Data under study below:
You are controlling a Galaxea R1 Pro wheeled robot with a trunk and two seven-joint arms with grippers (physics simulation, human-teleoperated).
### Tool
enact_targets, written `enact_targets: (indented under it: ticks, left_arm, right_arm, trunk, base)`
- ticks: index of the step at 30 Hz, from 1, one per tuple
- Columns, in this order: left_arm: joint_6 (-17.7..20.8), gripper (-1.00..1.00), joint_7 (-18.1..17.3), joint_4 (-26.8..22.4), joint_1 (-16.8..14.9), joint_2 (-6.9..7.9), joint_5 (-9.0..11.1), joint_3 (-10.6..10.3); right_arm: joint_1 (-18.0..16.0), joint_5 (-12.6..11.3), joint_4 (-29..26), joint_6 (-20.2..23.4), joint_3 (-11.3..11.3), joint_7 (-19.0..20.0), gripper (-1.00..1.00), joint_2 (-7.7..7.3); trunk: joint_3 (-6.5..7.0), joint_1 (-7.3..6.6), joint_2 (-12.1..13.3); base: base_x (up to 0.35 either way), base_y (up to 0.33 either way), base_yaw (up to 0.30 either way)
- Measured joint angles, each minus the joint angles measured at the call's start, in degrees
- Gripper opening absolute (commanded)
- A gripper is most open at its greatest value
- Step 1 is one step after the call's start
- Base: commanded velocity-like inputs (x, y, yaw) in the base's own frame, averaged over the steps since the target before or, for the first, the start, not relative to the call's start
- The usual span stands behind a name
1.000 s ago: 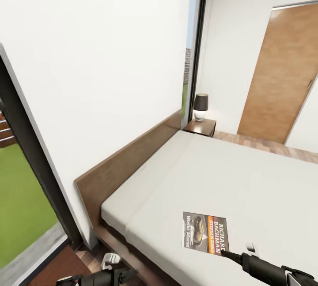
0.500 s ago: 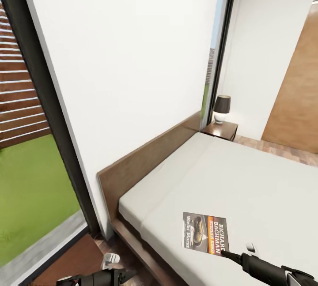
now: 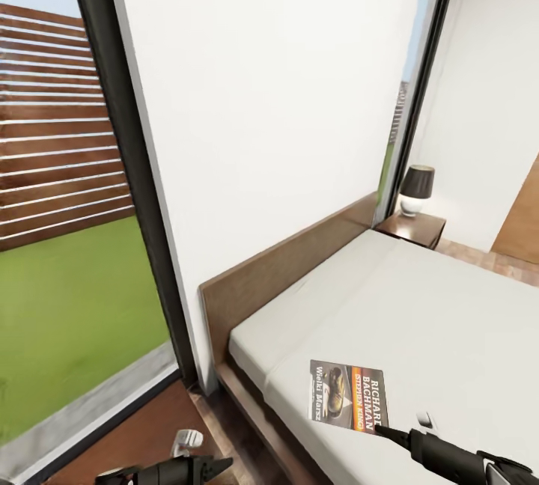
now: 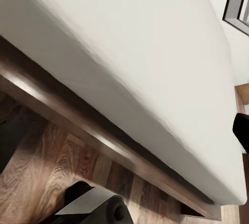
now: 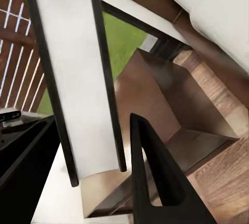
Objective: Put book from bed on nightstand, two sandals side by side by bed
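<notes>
The book (image 3: 348, 395) is pinched at its near right corner by the right end effector (image 3: 389, 431), above the bed (image 3: 449, 305). The left end effector (image 3: 196, 462) hangs low at the near left; its grip cannot be told. A nightstand (image 3: 412, 227) with a lamp (image 3: 416, 189) stands far right.

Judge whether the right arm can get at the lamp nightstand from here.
Probably not: the right tool, gripping the book, is at the bed's near side, and that nightstand stands beyond the whole mattress, far off.
</notes>
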Motion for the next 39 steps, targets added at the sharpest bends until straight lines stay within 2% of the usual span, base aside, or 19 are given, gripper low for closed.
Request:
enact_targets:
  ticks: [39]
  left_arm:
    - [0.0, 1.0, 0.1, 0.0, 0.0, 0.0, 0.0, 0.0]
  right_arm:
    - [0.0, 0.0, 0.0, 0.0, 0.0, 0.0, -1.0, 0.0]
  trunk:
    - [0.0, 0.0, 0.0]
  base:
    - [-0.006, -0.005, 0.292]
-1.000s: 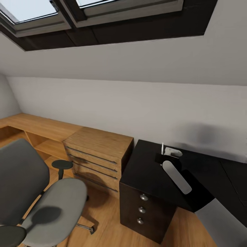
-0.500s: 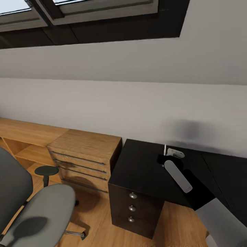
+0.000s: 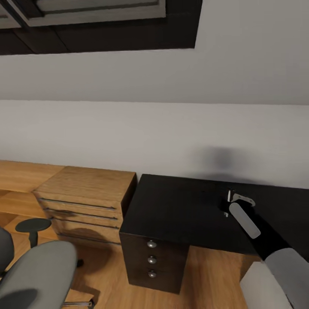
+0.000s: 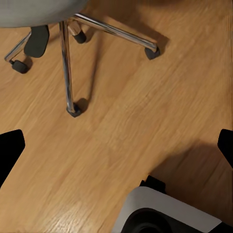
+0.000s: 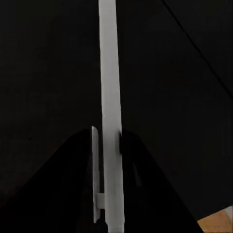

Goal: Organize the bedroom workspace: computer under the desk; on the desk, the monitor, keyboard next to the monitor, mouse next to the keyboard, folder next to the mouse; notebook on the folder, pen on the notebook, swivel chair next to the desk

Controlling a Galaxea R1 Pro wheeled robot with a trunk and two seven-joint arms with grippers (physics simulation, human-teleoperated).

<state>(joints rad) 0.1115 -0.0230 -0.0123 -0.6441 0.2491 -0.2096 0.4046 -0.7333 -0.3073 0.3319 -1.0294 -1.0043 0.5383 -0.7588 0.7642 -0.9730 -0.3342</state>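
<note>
1. The desk (image 3: 180, 210) is the landmark: its glossy black top runs along the white wall, with a three-knob black drawer unit (image 3: 151, 259) under its near corner.
2. A light oak chest of drawers (image 3: 81, 201) stands just beside the desk's end, touching or nearly so.
3. The swivel chair (image 3: 34, 274) stands on the wooden floor well apart from the desk, beyond the chest; in the left wrist view its chrome legs (image 4: 68, 63) and casters rest on the boards.
4. The right gripper (image 3: 229, 206) hangs over the desk top, toward the wall side; its jaws are pressed together on the pen.
5. The left gripper (image 4: 116, 145) hangs over the floor near the chair base, its jaws spread wide.
6. The pen (image 5: 110, 111), a thin white stick, is pinched between the right gripper's fingers (image 5: 94, 160) above the black desk top.
</note>
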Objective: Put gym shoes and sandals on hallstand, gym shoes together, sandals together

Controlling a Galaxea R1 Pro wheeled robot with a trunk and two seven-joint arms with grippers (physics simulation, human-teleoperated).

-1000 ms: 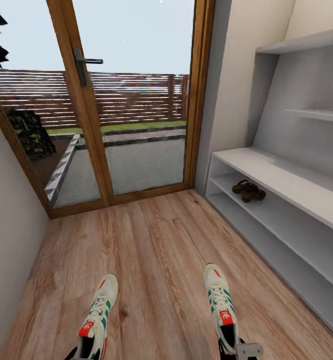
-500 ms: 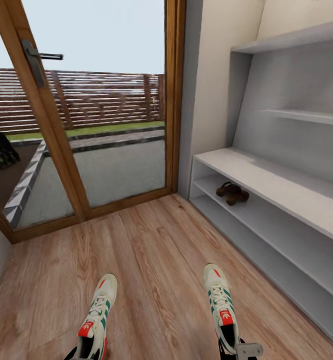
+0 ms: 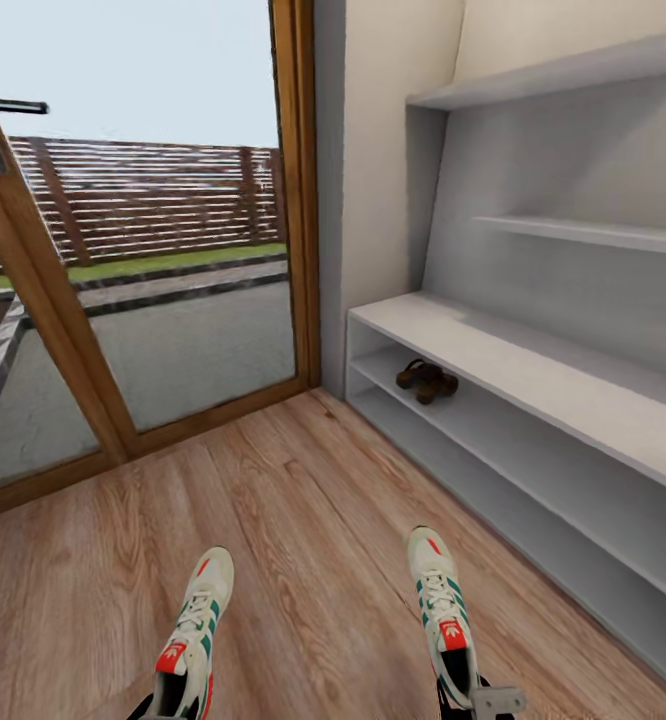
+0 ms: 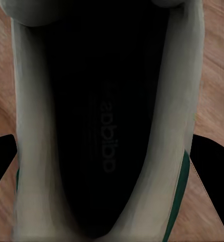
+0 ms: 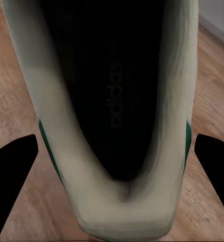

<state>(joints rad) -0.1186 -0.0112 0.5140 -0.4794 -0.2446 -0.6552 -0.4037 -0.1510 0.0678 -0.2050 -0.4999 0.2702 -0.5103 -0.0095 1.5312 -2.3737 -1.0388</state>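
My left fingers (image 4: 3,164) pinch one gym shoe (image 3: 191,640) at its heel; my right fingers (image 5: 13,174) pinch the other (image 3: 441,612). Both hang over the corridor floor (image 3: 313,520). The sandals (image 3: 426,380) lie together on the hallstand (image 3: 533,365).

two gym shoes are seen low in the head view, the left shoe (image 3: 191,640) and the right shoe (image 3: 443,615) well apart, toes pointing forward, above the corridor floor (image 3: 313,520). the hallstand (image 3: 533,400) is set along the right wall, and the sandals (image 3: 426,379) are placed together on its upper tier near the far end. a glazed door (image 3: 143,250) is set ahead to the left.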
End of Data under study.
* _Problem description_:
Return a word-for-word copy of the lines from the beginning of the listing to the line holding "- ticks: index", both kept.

* _Result_:
You are controlling a Galaxea R1 Pro wheeled robot with a trunk and two seven-joint arms with grippers (physics simulation, human-teleoperated).
### Tool
enact_targets, written `enact_targets: (indented under it: ticks, left_arm, right_arm, trunk, base)`
- ticks: index of the step at 30 Hz, from 1, one per tuple

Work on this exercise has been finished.